That may result in excessive check (we look at FDPUT_FPUT in fd.flags,
which is never going to be set when fd.file is NULL).

Said that, there's a worse (still minor) problem with code generation -
most of the places checking for emptiness do not bother with
unlikely().  IMO that's a convincing argument in favour of explicit
fd_empty() or whatever we end up calling it.

5)  the most common (by far) pattern is
	f = fdget(n);
	if (!f.file)
		bugger off
	stuff using f.file
	fdput(f);
_usually_ the failure happens with -EBADF, but there's a weirdness galore
there - EINVAL, ENOENT, ENXIO, EBADFD (almost certainly misspelled EBADF),
etc.

There are several groups of unusual cases:
	* as mentioned above, some do fdput() on all exits, including the
"fd is empty" one.  Otherwise identical to the common variant.
	* two CLASS(fd{,_raw}) users.  Equivalent to the above.
	* a few places where we have struct fd initialized empty (NULL, 0),
with fdget() done in some cases, followed by unconditional fdput().
	* ipc/mqueue.c:do_mq_notify(); struct fd reused - fdget() after
fdput().  Usual otherwise.
	* net/socket.c; sockfd_lookup_light().  What happens there is
that struct fd instance is created in frame of sockfd_lookup_light(),
dropped if file is not a socket, then socket and fd.flags gets passed
to caller, with fput_light(sock->file, need_fput) done on subsequent
exits in caller.  Minimal patch would be to lift the struct fd into
the caller, along with dropping it on non-sockets and replace fput_light()
calls with fdput().  That would convert them to usual pattern; I don't
believe that it would make things any slower than they are now.
	* fs/splice.c:vmsplice_type().  One caller, called after fdget()
without a prior emptiness check, consumes struct fd on failure.  IMO
the call of fdput() ought to be lifted into the caller; perhaps the
entire thing should be expanded there.
	* fs/timerfd.c: timerfd_fget(): fdget() + check that it has the
right ->f_op then fdput() or move to caller's struct fd (passed by
reference).  Caller's instance is left uninitialized on error.  Only
two callers.  My preference would be to expand both, TBH - then
it would be the usual pattern.
	* kernel/events/core.c:perf_fget_light().  Similar to timerfd
case.
	* BPF: messy.  __bpf_map_get(f) is called right after fdget(),
without an emptiness check.  Verifies that fd is not empty, that
file is ours (fdput() if not), then returns file->private_data.
Note that proof of correctness requires showing that ->private_data is
never ERR_PTR() for those - otherwise the callers would leak.
IMO fdput() ought to be lifted into the callers, probably along with
the emptiness check.  All subsequent exits in the callers are
calling fdput() anyway... ____bpf_prog_get() is similar, but has
only one caller; I'd simply expand it.
	* overlayfs.  ovl_real_fdget() has rather unpleasant calling
conventions; it gets struct fd *real and returns an int; it builds
struct fd in *real and return 0 or -E...; the value left in *real
may be invalid unless 0 has been returned.  And it's not just left
uninitialized - bogus values are explicitly stored there.
ovl_real_fdget_meta() is similar.  Callers use it to initialize
their struct fd instance and return immediately if an error has
been returned.  All subsequent exits call fdput().

	That's it.

6)  The things clean up considerably if we use CLASS(fd{,_raw}) on
those suckers.  I've done mockup patches for that, and the end
result is a lot nicer than what we have right now.  The main issue
with doing such conversions is that failure exit on emptiness
grows an out-of-line check for FDPUT_FPUT and (never taken) call
of fput().  OTOH, the win from having that failure exit moved out
of line offsets that and it _is_ a slow path.

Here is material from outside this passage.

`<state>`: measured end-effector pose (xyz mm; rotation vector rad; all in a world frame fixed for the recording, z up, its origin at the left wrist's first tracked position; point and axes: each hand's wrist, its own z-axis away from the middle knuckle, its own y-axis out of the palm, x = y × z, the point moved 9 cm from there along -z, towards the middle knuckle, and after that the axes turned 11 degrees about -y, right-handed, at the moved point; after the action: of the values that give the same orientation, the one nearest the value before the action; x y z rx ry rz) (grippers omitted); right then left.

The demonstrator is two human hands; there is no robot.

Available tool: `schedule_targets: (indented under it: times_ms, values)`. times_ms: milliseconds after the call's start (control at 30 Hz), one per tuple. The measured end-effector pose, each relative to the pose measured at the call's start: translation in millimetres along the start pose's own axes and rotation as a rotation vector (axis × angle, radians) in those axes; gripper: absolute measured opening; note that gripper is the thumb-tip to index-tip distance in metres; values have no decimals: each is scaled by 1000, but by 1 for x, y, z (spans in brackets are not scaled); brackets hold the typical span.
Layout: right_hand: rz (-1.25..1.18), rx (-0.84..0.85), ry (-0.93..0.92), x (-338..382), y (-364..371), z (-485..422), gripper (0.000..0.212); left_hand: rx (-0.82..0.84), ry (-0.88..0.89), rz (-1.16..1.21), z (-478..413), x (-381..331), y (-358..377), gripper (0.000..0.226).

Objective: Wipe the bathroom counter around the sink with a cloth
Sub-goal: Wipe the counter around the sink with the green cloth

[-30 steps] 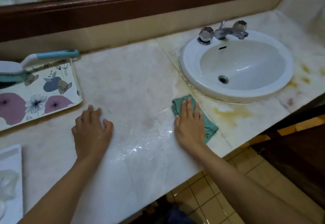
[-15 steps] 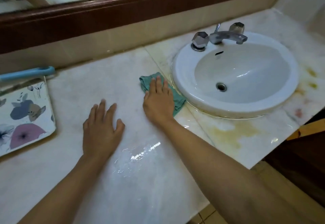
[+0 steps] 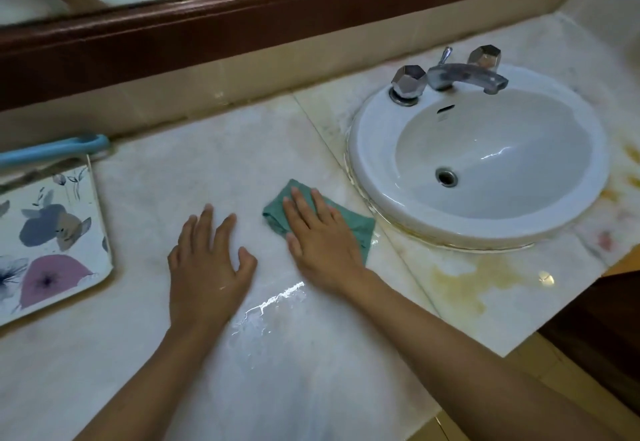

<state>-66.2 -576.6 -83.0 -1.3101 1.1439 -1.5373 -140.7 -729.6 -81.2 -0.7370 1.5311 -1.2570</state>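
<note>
Two hands lie flat on the bench, both with fingers straight and neither curled round anything. The left hand rests palm-down on bare marble, fingers spread, seemingly as a brace. The right hand presses its palm and straight fingers onto the cloth, a small green rag bunched beneath it, showing at the fingertips and along the side nearer the sink.

The cloth lies just left of the sink's rim, near it but not touching it as far as I can tell. It looks soft, thin and light, limp enough to fold under a push and probably damp. I judge it is best worked with a flat palm over its middle, so the edges do not roll up. To lift it, pinching the loose corner toward the sink would do.

Near the wrists a wet patch shines, so the marble may be slippery there. Yellow stains mark the bench in front of the sink. Farther out are the tap, a floral tray at far left and a blue brush handle behind it.
</note>
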Motion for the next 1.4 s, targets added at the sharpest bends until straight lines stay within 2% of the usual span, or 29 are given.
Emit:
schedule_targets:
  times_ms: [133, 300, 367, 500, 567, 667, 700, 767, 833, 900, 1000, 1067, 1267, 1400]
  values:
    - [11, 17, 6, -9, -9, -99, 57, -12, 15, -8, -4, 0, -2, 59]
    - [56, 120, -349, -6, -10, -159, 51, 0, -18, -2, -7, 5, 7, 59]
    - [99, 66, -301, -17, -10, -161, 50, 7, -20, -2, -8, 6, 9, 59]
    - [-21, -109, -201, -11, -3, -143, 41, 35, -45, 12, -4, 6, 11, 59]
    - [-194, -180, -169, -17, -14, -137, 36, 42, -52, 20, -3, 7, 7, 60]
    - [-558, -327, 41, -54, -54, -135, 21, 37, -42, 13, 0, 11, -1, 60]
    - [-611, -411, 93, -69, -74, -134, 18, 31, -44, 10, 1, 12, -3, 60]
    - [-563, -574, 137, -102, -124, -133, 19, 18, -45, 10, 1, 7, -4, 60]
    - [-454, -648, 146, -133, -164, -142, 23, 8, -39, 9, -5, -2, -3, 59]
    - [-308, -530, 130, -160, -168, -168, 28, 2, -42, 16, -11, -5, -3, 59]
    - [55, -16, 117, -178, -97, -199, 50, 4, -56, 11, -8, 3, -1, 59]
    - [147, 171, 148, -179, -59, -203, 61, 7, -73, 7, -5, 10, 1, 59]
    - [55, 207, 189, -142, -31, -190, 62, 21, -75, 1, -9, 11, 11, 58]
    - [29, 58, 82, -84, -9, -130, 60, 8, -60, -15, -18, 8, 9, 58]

7)  Avoiding that stuff on EBADF exits is interesting.

It is possible to do without changing struct fd representation, but it's
somewhat iffy.  IME the following bit of ugliness
static always_inline void fdput(struct fd f)
{
	if (f.flags & FDPUT_FPUT && f.file)
		fput(f.file);
}

is enough for good code generation - I don's see any needless checks for
f.file in the resulting assembler, at least not with gcc 12 builds on x86.

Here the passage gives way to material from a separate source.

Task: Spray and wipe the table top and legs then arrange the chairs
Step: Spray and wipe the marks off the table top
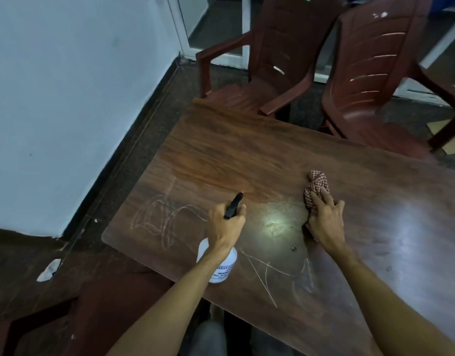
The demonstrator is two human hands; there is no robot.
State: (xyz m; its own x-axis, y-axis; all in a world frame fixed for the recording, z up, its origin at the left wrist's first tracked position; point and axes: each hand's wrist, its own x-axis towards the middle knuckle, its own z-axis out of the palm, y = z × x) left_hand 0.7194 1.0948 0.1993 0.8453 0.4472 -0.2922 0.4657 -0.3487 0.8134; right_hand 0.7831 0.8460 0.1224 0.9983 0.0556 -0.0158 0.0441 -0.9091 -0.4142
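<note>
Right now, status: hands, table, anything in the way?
Left hand grips spray bottle. Right hand presses checked cloth on table top. Chalk marks unwiped. Two chairs beyond far edge.

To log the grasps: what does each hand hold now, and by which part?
The left hand grips the spray bottle by its black trigger head. The right hand only presses the checked cloth on the table.

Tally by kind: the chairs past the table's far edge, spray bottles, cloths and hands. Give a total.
2 far-side chairs
1 spray bottle
1 cloth
2 hands: left hand, right hand
Total: 6
</note>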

gcc does manage to keep track of having seen a local struct member
NULL or non-NULL.

Alternative would be to turn struct fd into a struct-wrapped unsigned long
and either use a flag for emptiness checks (we can steal more from the
pointer) or just compare with zero for empitness check.

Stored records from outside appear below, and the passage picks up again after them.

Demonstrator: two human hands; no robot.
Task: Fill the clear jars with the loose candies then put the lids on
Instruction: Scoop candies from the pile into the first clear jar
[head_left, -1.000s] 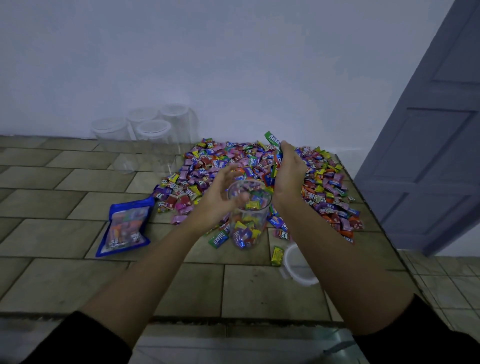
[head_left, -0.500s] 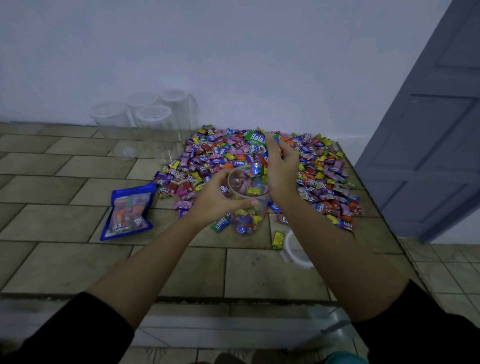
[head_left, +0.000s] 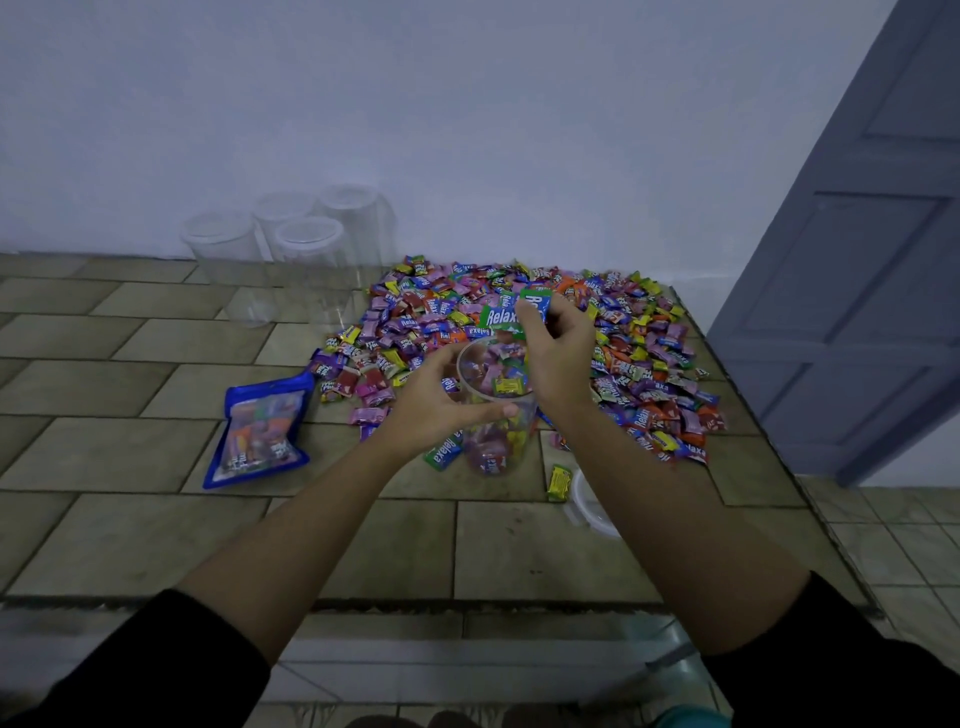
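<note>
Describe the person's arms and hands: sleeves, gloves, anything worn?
The left hand and right hand are bare, with no gloves, rings or watch visible. The forearms are uncovered. The left sleeve and right sleeve are plain black fabric ending near the elbows, with no markings visible.
</note>
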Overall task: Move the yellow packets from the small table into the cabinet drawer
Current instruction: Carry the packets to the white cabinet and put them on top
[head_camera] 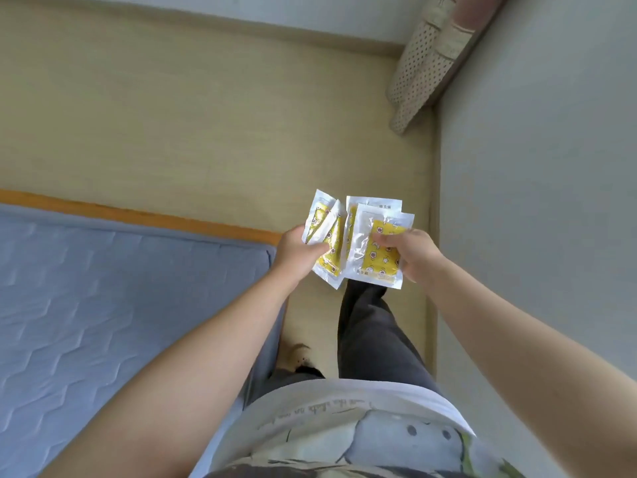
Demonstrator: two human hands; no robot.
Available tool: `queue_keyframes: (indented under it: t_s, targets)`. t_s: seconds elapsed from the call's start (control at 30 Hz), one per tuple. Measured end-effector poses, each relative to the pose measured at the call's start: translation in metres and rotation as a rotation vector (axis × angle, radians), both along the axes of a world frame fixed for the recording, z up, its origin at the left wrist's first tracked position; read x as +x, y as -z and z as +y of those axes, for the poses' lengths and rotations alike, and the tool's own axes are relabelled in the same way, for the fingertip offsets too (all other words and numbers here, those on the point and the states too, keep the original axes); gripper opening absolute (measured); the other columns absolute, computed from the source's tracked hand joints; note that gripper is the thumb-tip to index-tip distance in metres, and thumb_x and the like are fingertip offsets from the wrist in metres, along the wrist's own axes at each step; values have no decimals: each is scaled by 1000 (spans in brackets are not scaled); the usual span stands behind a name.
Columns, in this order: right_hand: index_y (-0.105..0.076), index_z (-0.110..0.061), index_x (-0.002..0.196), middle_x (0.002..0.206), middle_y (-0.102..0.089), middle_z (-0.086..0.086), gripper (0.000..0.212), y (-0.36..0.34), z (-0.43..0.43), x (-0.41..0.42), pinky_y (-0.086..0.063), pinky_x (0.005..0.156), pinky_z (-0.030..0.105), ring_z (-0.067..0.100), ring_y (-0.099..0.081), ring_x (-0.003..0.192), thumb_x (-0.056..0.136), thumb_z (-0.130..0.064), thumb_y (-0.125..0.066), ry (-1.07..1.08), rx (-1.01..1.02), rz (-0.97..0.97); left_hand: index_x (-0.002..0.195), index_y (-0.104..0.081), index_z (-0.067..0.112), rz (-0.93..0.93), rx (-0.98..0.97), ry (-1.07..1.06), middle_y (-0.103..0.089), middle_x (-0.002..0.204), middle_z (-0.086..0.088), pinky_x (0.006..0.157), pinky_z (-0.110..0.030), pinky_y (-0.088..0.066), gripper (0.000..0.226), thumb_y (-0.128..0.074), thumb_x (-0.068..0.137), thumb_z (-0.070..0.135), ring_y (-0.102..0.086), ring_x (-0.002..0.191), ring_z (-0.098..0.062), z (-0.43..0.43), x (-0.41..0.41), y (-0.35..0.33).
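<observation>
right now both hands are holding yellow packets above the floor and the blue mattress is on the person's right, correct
Not quite. The head view shows the blue mattress on the person's left, not the right. The rest holds: the left hand and the right hand both hold yellow packets above the floor.

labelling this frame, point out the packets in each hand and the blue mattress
left-hand packets (pixel 334 238), head view, yellow printed face
right-hand packets (pixel 382 259), head view, yellow printed face
blue mattress (pixel 103 305), head view, quilted top

the yellow packets (pixel 375 261) overlap, so their count is unclear; their small print is unreadable.
</observation>
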State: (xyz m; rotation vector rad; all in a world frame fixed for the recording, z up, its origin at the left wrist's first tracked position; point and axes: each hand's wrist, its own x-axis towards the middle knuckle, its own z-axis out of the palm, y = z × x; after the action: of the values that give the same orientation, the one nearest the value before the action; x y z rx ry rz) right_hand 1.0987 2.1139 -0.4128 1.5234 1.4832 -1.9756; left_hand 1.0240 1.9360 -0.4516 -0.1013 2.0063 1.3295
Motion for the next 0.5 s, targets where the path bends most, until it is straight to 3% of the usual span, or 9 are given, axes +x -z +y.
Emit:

The former might allow to represent specific errors, which would give a neat
solution for ovl_real_fd() calling conventions - instead of "return an error,
fill user-supplied struct fd" it could just return an error-representing
struct fd and be done with that.

Unfortunately, gcc optimizer really stinks when it comes to bitops -
it can keep track of 'this field of struct has been found non-NULL'
easily, but 'this bit had been found set' is lost very easily.
So clever encodings are going to be brittle as far as code generation
is concerned.

	One lovely example (already posted in one of the old threads)
is this:
	if (v & 1)
		if (!(v & 1) && !(v & 2))
			foo();
is not recognized as a no-op.  Reason: gcc figures out that condition
in second if can be rewritten as !(v & 3) and after it does that
rewrite it can't figure out that if bit 0 is set, we can't have
both bit 0 and bit 1 clear.  clang manages that, gcc 12 does not.
It is possible to work around -
	if (v & 1)
		if (!(v & 1)) if (!(v & 2))
			foo();
is recognized to be a no-op.  But that kind of crap is too brittle -
minor changes in optimizer can screw it over.

That example is very close to what we'd need if fd_empty() turned
into checking a flag.  So unless somebody has a clever scheme that
would avoid that kind of fun, this is probably no-go.

If we give up on representing errors, we can use 0 for empty.
That means the following sequence of patches:
	* introduce fd_empty() and fd_file().
	* convert f.file accesses into fd_empty(f) (in boolean
contexts) and fd_file(f) (everything else).  That would have
to be done as a series of commits - doing a single-commit variant
would guarantee fuckloads of conflicts through the cycle, all
with the same commit.  And it's not entirely mechanical either.
	* switch representation.
	* follow with CLASS(fd, f) series of cleanups.
Doable, but it would be a long series.

Alternative would be to do the minimal fdput() modification (as above)
plus definitions of fd_empty() and fd_file(), followed by combinations
of "switch to fd_file/fd_empty, use CLASS(fd) where it makes sense" patches
from the first variant and finally switch the representation.  The series
is obviously shorter that way...

Comments?